Work item - Scan the entries below for the word "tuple" and copy every line where it turns up.

Data records:
────────────────────────────────────────
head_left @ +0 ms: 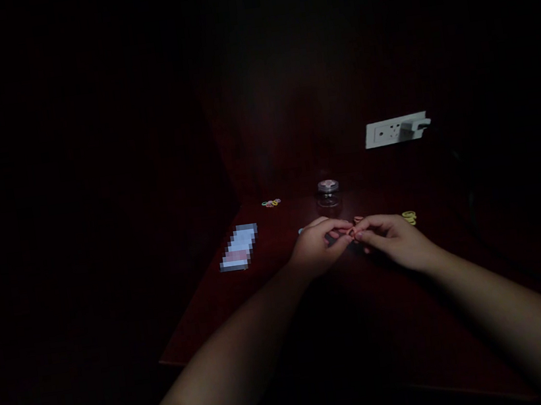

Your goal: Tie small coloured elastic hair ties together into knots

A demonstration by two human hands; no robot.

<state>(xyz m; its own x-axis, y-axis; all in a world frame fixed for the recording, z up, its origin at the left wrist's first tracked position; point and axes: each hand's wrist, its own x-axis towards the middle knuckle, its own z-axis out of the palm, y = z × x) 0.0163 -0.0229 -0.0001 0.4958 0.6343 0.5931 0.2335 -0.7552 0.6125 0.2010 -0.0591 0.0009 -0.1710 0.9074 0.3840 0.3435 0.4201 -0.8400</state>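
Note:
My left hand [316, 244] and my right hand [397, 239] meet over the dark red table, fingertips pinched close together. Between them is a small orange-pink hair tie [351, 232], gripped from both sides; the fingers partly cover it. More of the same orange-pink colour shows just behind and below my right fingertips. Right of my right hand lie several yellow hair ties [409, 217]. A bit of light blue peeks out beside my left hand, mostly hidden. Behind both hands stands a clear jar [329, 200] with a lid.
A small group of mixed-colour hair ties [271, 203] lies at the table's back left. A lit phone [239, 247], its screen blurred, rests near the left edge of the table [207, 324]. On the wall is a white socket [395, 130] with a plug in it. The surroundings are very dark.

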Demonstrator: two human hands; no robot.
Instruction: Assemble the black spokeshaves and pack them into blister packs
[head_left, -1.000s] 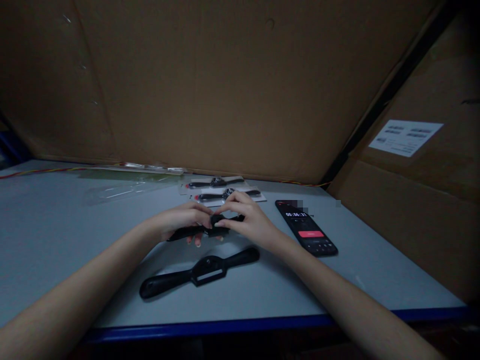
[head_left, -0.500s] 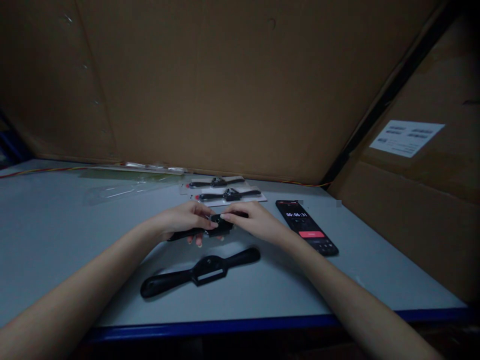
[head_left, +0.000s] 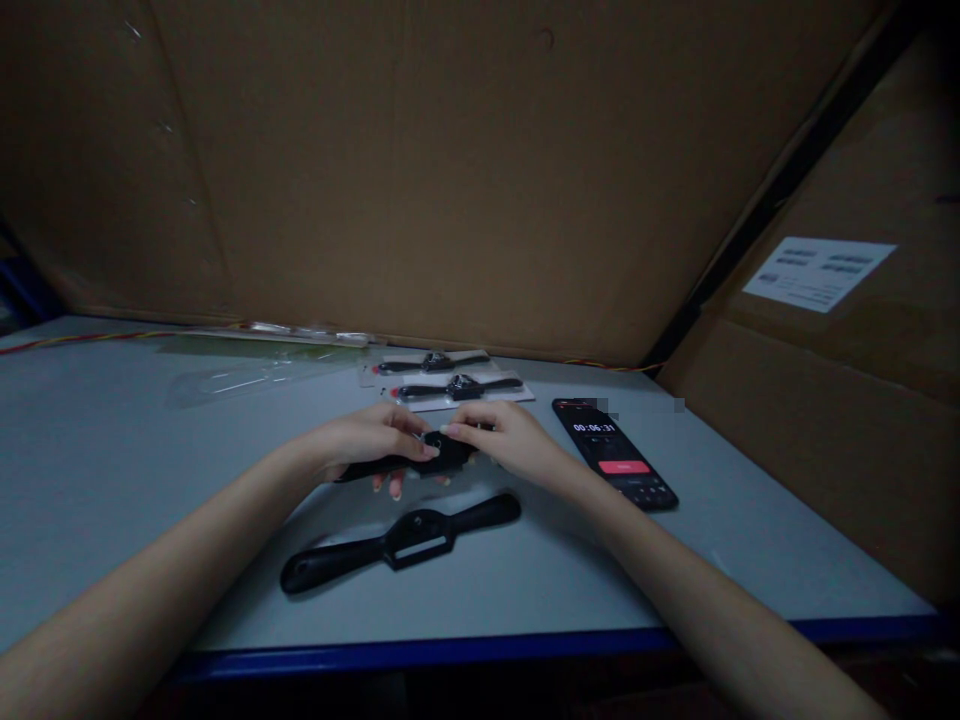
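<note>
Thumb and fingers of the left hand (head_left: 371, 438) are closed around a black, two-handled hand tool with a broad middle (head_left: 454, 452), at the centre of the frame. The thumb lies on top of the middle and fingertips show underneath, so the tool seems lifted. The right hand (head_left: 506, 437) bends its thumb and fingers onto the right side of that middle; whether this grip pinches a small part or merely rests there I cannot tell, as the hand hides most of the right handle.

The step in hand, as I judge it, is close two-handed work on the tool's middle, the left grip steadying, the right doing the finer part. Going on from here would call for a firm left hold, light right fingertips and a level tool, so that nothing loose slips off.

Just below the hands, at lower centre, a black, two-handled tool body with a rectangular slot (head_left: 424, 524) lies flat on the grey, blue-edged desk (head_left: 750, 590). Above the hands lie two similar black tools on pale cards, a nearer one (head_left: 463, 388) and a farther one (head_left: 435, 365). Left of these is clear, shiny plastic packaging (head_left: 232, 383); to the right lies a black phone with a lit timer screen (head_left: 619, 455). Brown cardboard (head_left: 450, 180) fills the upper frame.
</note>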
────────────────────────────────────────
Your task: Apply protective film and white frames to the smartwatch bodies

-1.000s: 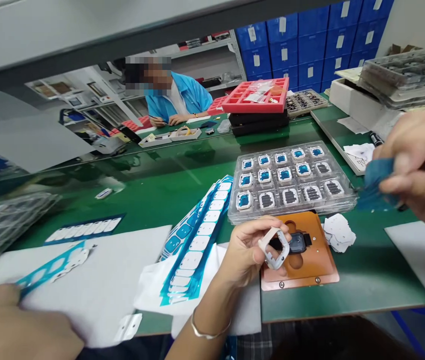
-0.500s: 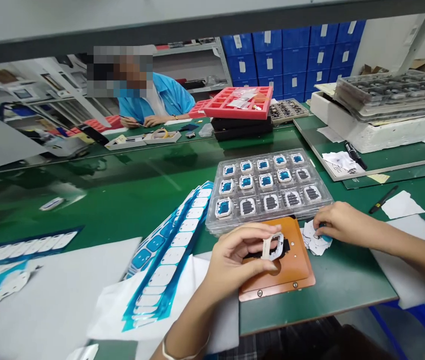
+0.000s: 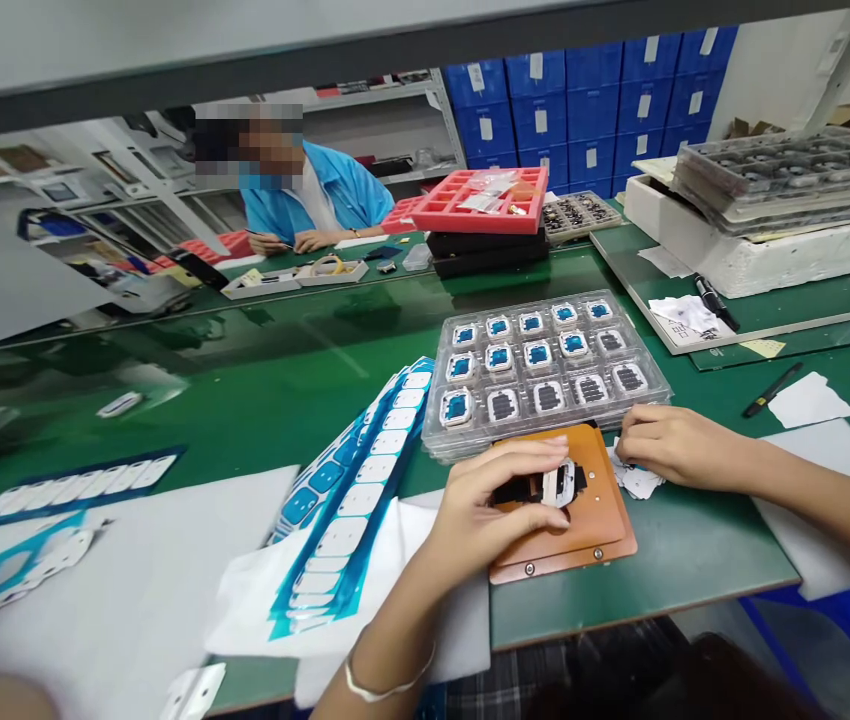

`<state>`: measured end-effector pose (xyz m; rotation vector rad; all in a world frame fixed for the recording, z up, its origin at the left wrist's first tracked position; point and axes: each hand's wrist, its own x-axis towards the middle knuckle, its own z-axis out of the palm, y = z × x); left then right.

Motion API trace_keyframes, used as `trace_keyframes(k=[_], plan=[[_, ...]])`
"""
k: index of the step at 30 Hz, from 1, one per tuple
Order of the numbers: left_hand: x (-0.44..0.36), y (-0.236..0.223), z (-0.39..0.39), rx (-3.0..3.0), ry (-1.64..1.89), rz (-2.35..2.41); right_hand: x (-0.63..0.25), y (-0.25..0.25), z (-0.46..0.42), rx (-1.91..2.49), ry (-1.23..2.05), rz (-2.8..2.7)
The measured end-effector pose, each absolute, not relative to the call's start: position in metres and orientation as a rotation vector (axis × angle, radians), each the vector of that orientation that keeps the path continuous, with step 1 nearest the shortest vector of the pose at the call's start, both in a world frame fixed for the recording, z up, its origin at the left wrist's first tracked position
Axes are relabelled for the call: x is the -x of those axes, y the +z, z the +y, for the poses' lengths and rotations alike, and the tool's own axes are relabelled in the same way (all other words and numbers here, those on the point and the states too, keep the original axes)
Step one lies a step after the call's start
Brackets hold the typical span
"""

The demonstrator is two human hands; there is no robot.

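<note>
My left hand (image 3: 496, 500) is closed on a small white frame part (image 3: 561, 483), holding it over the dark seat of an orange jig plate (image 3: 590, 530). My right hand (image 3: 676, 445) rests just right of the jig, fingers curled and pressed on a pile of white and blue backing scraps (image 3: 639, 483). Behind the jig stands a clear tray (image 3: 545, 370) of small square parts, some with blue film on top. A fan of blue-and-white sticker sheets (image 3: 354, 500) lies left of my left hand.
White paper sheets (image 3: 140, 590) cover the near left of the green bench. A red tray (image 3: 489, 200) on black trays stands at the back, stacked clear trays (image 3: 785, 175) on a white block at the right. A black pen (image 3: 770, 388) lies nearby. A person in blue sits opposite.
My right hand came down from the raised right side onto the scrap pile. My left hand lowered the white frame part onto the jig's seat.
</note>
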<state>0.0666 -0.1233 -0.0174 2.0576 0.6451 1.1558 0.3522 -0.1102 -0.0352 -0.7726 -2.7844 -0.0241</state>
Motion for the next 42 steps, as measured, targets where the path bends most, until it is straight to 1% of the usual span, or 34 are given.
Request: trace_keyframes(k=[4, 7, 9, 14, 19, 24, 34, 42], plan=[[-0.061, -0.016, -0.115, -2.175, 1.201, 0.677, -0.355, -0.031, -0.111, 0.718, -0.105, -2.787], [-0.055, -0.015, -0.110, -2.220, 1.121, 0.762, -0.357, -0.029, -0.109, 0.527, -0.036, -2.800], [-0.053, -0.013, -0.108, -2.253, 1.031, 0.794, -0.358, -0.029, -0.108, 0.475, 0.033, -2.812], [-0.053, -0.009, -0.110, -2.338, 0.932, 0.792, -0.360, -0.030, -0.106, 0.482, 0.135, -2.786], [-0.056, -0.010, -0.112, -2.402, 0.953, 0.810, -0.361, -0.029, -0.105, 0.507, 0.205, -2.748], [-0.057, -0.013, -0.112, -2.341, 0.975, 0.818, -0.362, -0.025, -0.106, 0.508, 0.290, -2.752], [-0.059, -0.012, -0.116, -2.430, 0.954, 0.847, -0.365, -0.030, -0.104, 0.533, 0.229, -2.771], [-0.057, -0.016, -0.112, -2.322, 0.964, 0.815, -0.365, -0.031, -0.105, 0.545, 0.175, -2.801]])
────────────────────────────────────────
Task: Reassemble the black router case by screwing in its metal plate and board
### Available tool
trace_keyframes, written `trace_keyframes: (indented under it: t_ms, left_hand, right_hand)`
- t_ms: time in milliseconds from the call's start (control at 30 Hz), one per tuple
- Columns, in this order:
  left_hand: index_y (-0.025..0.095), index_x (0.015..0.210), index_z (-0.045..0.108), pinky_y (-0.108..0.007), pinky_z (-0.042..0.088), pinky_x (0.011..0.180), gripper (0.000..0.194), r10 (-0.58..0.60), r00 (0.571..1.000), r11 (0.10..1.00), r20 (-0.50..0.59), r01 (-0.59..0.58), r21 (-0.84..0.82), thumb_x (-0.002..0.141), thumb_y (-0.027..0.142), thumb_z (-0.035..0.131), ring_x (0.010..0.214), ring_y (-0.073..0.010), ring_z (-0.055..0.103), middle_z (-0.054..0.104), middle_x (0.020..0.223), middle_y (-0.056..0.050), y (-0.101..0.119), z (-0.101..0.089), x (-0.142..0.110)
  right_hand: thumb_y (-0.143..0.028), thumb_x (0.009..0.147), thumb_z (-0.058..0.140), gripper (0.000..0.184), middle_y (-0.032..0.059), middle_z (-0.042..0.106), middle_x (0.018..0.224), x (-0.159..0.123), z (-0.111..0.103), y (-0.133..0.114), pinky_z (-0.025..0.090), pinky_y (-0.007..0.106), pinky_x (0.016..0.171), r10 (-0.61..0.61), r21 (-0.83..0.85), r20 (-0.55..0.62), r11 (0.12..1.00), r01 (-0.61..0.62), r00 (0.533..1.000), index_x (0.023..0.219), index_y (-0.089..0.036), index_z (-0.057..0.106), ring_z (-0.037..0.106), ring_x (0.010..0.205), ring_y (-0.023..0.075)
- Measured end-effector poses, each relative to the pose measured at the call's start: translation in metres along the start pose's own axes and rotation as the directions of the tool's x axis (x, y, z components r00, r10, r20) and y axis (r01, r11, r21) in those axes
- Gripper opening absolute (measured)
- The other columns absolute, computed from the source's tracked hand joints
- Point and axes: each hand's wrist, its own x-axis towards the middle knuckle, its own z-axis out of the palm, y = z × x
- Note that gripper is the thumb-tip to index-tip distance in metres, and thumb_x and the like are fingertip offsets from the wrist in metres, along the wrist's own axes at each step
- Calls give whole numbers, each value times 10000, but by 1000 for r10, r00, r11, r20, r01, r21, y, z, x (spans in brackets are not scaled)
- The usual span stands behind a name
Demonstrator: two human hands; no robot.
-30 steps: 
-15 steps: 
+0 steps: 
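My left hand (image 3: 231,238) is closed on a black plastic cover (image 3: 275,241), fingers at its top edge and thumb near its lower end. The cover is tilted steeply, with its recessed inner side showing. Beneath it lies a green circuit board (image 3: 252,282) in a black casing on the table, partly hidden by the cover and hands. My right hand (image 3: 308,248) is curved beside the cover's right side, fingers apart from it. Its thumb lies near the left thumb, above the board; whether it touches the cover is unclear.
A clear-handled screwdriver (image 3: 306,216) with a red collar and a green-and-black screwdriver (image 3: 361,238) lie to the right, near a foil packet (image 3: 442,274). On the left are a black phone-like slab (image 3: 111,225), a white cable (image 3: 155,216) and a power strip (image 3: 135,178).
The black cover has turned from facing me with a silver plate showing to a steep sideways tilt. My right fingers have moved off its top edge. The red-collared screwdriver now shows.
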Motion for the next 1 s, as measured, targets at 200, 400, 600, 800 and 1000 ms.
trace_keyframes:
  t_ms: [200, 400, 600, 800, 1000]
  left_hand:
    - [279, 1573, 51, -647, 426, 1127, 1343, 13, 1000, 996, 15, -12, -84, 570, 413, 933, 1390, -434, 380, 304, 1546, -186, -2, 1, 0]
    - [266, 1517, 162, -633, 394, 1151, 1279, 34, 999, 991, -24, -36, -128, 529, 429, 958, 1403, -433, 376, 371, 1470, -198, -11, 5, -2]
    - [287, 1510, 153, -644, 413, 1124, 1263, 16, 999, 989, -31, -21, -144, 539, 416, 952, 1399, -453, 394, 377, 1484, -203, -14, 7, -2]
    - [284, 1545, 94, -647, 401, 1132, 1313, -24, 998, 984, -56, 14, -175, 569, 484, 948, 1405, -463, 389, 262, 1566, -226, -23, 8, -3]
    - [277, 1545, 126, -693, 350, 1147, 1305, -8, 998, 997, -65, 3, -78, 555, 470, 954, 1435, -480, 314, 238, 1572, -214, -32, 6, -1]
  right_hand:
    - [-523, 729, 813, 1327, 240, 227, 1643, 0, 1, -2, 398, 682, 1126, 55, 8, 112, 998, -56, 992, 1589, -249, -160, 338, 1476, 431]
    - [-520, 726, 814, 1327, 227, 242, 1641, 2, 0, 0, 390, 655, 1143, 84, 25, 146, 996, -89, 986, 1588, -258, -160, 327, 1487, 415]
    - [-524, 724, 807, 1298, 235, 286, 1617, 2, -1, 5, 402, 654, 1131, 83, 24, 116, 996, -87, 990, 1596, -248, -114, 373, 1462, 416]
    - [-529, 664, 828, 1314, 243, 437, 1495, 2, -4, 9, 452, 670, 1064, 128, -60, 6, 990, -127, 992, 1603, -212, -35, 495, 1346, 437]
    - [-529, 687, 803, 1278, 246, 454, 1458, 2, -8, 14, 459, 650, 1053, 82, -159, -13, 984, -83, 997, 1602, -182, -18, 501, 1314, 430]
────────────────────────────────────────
Task response -
k: index of the step at 30 Hz, from 1, one per tuple
- t_ms: time in milliseconds from the call's start (control at 30 Hz), one per tuple

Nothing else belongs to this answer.